People can then get more specific, inputting their cars' average mileage and how many miles they drive each year, how much public transportation they use, how much they spend on food per month, and their average monthly heating, electricity, and gas bills. None of this personal information is collected by UC Berkeley or the state.

Refinements planned

BIE and the state will continue to refine the calculator, with plans to launch phase two of CoolClimate in September, Jones notes. That version will include enough data for Californians to compare themselves to neighbors in the same zip code and link to additional resources and options to mitigate their carbon footprint. It also will allow businesses and organizations as well as households to customize the calculator for their continued use as they make lifestyle changes to lower their carbon footprint. Cities, for example, could use the calculator to make procurement decisions.

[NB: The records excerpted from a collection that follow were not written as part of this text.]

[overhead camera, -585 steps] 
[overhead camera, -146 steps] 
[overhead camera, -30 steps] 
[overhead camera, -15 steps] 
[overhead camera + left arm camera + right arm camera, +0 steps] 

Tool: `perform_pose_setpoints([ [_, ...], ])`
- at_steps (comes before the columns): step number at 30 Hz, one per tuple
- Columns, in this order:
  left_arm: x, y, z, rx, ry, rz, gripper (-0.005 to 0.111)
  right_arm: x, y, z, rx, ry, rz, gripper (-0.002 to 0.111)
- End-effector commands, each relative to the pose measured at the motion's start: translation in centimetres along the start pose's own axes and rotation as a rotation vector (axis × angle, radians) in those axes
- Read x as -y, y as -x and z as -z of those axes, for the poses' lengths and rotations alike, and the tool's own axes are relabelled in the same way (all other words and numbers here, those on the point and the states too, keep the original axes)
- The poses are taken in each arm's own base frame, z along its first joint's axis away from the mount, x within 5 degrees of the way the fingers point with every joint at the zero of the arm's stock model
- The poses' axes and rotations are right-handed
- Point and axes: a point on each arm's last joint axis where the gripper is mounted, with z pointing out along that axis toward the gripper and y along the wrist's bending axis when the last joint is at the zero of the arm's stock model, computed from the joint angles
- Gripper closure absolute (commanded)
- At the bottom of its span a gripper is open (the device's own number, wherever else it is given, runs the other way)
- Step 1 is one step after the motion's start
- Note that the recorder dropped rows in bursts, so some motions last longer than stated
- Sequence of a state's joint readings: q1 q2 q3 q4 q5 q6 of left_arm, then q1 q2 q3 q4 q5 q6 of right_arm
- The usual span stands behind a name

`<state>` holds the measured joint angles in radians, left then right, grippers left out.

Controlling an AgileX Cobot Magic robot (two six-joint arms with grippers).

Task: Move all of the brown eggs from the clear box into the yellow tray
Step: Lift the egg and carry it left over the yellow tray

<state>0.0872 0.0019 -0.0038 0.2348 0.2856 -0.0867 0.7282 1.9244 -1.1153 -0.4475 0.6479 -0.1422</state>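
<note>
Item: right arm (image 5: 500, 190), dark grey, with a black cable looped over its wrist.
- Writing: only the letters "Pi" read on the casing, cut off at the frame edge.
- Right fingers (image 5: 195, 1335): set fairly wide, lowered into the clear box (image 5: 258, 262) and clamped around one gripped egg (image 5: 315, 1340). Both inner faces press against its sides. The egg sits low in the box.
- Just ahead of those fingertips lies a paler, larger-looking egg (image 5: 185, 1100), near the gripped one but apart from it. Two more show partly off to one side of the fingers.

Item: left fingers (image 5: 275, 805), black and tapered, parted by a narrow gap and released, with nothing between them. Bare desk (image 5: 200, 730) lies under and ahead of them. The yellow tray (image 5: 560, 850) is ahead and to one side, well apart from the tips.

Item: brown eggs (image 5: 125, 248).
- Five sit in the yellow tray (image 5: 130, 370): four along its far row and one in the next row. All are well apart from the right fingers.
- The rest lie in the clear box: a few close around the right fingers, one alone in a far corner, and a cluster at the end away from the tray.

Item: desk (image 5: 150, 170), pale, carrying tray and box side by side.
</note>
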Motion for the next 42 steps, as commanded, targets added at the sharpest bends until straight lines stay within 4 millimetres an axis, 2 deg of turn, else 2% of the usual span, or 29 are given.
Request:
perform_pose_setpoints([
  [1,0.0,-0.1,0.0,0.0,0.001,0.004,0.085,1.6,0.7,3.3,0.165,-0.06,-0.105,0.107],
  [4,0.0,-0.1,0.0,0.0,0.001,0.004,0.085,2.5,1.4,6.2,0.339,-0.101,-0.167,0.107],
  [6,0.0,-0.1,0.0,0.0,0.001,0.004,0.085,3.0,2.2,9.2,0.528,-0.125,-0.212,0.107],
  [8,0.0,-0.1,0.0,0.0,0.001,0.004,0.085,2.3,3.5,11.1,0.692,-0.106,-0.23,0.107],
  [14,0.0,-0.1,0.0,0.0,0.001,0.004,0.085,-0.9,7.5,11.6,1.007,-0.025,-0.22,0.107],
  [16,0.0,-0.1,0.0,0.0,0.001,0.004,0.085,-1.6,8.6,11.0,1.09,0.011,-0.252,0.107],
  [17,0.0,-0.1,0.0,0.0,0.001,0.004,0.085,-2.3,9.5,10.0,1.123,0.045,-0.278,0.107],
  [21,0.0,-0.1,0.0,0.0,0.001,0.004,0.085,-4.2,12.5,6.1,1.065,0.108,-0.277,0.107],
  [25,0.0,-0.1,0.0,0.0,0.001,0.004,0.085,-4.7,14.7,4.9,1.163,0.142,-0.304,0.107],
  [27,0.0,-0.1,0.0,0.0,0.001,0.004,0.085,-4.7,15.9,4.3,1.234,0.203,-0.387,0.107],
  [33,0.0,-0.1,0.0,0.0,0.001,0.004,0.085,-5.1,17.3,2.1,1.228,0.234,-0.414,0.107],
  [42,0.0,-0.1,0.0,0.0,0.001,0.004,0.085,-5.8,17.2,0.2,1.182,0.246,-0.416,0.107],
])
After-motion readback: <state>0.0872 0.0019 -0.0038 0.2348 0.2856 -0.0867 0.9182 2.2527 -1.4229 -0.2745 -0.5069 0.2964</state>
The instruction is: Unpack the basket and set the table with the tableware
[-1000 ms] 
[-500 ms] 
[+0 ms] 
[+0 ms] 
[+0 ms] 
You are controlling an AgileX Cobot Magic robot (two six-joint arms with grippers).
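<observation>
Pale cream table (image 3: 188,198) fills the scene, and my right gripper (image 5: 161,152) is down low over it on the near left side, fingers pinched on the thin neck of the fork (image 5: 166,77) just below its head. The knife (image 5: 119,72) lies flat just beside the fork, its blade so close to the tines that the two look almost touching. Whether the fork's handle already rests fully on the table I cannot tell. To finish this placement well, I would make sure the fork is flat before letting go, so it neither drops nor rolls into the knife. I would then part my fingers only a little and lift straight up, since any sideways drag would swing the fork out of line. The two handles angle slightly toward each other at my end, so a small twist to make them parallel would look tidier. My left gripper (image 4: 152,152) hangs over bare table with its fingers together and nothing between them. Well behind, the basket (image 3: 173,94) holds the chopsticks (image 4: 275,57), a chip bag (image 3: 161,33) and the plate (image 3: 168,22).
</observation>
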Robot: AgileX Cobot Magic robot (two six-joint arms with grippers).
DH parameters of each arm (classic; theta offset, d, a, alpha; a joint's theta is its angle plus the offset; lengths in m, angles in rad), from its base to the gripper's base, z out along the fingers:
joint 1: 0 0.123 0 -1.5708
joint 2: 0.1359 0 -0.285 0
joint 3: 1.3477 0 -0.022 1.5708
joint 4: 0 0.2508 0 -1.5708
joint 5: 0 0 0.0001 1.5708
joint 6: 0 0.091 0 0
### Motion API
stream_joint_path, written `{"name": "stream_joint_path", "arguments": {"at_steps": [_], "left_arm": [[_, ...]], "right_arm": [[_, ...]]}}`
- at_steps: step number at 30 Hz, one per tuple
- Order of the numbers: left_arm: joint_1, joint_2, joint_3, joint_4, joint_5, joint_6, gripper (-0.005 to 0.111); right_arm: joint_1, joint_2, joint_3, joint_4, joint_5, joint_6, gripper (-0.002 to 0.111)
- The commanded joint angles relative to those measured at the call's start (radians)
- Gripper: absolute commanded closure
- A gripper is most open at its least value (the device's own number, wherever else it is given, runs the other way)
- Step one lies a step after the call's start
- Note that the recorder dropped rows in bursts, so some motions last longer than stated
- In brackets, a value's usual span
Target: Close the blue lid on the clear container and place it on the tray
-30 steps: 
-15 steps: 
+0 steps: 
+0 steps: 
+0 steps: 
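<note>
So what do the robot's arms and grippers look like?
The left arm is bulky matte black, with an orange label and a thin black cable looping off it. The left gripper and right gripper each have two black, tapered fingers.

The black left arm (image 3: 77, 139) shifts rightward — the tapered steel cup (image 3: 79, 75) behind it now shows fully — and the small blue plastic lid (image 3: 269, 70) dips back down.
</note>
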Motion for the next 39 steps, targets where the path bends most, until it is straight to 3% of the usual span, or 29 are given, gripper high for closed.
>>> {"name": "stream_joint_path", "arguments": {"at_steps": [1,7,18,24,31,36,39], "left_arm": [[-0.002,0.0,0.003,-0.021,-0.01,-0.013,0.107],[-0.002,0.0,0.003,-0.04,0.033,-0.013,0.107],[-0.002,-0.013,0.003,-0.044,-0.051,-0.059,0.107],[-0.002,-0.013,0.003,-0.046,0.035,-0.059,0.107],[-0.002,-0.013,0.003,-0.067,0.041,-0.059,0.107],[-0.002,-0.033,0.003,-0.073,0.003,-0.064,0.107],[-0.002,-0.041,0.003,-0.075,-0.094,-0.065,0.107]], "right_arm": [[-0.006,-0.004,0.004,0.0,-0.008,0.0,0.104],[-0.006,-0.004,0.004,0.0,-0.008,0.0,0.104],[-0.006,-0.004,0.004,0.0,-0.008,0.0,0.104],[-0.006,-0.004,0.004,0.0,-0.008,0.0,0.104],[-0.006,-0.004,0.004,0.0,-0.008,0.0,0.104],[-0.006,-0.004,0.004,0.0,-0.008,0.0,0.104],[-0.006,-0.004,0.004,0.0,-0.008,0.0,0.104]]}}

Daniel Kammen, a professor of energy and resources and of public policy who is co-director of BIE, notes that "carbon calculators, even at this early stage, already highlight an important feature: that our carbon budget is not all energy purchases but is also the embedded carbon in the goods and services we purchase. A next step for this effort is to provide and support regional or state versions of the calculator and to get increasing amounts of detail on individual products."

"The more we use these tools to educate the public, the easier it will be for us to manage the state's greenhouse budget," adds Kammen. "By the Air Resources Board taking the lead on this public mission, the board is making people's personal carbon footprints part of the public dialogue around California's low-carbon future."

Working with BIE and RAEL to design the calculator were Lawrence Berkeley National Laboratory, the California Air Resources Board, the California Energy Commission, and Next 10, an independent, nonpartisan organization that educates Californians to improve the state's future. The calculator was supported in part by the Gordon and Betty Moore Foundation, the World Wildlife Fund, and the Center for Information Technology Research in the Interest of Society (CITRIS), which is a research partnership between the University of California, the state, and industry to apply information-technology solutions to California's biggest challenges.